■ PROBLEM STATEMENT
Show all lines of the listing that hold the word "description".

■ SUPPLIED MATERIAL

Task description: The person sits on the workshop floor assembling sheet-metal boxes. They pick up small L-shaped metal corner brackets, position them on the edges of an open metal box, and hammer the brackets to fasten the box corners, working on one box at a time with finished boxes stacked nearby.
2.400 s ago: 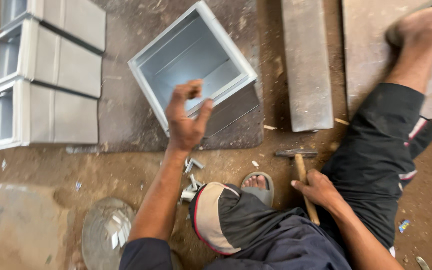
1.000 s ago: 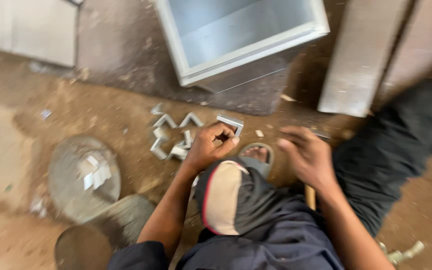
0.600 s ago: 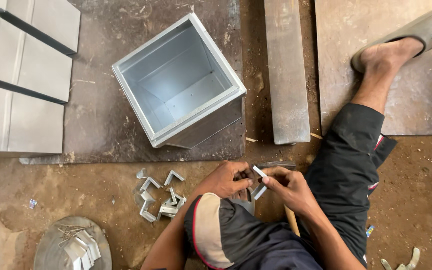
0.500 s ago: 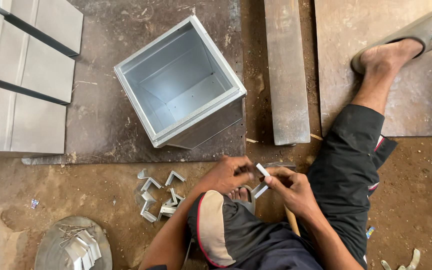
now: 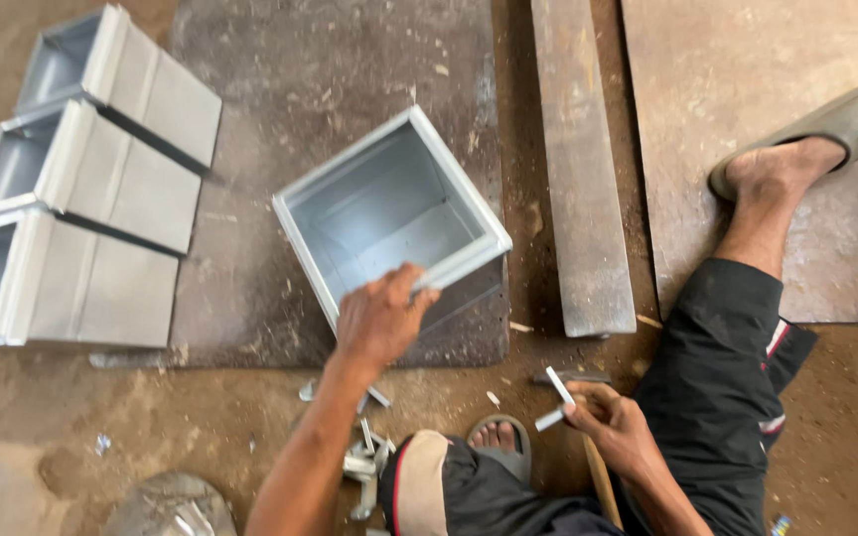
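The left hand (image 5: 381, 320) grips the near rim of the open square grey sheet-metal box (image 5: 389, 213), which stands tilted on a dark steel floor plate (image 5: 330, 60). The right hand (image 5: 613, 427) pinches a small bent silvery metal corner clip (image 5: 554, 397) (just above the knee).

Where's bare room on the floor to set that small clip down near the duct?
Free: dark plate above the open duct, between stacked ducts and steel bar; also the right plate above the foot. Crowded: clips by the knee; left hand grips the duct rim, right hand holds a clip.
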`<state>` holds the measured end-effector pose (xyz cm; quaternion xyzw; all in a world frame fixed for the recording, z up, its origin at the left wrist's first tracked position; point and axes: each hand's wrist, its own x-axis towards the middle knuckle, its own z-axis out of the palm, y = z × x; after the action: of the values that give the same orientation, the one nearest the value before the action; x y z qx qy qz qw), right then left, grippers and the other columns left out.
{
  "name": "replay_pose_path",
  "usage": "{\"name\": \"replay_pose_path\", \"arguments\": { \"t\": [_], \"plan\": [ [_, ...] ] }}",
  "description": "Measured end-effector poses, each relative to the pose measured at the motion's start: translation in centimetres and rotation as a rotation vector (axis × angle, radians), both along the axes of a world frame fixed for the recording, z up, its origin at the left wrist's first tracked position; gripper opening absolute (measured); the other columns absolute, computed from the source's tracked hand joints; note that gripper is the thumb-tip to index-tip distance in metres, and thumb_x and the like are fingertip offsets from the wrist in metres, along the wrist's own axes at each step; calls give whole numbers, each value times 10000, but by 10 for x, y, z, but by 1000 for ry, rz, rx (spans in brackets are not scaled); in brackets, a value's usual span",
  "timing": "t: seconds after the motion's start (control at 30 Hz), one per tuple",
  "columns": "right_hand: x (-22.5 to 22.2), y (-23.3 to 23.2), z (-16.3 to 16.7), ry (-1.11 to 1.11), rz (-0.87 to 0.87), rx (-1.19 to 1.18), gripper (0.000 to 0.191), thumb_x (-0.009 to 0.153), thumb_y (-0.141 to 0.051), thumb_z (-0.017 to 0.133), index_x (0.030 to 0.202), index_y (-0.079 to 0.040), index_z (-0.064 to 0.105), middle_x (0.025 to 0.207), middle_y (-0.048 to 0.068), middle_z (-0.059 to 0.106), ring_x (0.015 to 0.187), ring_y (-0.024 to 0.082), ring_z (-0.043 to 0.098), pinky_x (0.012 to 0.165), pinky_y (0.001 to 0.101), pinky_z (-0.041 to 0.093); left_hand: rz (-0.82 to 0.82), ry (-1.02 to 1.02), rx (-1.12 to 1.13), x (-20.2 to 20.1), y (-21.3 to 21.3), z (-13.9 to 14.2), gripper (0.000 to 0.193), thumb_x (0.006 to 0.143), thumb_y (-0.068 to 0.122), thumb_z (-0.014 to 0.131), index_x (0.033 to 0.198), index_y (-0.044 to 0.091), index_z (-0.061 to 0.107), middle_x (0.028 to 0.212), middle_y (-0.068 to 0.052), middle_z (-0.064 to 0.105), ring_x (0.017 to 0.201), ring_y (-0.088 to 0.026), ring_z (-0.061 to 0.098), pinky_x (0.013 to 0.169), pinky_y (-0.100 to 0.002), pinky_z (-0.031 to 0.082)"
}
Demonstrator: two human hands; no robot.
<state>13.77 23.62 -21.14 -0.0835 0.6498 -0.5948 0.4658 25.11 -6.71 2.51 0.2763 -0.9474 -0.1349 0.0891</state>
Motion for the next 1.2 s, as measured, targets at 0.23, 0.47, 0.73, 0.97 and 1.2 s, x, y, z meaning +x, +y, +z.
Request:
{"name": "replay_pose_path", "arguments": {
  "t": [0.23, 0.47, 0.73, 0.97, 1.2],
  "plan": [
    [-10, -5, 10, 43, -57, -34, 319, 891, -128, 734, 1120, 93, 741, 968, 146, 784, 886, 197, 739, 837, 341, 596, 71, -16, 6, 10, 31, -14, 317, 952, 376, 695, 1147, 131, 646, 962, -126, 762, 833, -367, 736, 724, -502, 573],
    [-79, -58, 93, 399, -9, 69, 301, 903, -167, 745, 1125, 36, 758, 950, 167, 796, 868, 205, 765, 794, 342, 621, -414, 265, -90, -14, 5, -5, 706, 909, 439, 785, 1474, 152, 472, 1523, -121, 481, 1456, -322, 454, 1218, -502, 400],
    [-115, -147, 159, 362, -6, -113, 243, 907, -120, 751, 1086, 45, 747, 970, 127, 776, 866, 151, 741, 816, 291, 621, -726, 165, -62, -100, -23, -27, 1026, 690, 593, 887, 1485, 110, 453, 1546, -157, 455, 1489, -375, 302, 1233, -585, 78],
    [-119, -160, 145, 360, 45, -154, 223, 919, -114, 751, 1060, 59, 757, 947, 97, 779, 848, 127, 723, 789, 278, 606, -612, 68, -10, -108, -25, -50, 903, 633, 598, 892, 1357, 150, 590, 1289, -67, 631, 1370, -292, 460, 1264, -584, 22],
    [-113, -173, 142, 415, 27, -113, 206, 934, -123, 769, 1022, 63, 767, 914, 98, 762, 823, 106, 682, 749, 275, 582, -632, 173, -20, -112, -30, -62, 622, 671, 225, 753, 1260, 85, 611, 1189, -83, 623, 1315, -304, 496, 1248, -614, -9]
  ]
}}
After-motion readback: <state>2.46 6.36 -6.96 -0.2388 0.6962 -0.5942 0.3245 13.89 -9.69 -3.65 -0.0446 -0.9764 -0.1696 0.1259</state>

■ TASK RESULT
Task description: The person sits on the workshop floor assembling sheet-metal boxes. They pick up small L-shaped metal corner brackets, position them on the edges of an open metal box, and hammer the brackets to fasten the box corners, working on one box at a time with finished boxes stacked nearby.
  "description": "Measured end-effector poses, each relative to the pose measured at the motion's start: translation in centimetres and rotation as a rotation vector (axis × angle, radians), both along the axes of a world frame fixed for the recording, z up, its origin at the left wrist's first tracked position; gripper opening absolute (measured); the other columns absolute, computed from the source's tracked hand joints; note that gripper is the thumb-tip to index-tip distance in metres, and thumb_x and the like are fingertip offsets from the wrist in metres, along the wrist's own axes at each step; calls give whole numbers, each value times 10000, but by 10 for x, y, z, but by 1000 for ry, rz, rx (spans in brackets are not scaled); in brackets, a value's usual span",

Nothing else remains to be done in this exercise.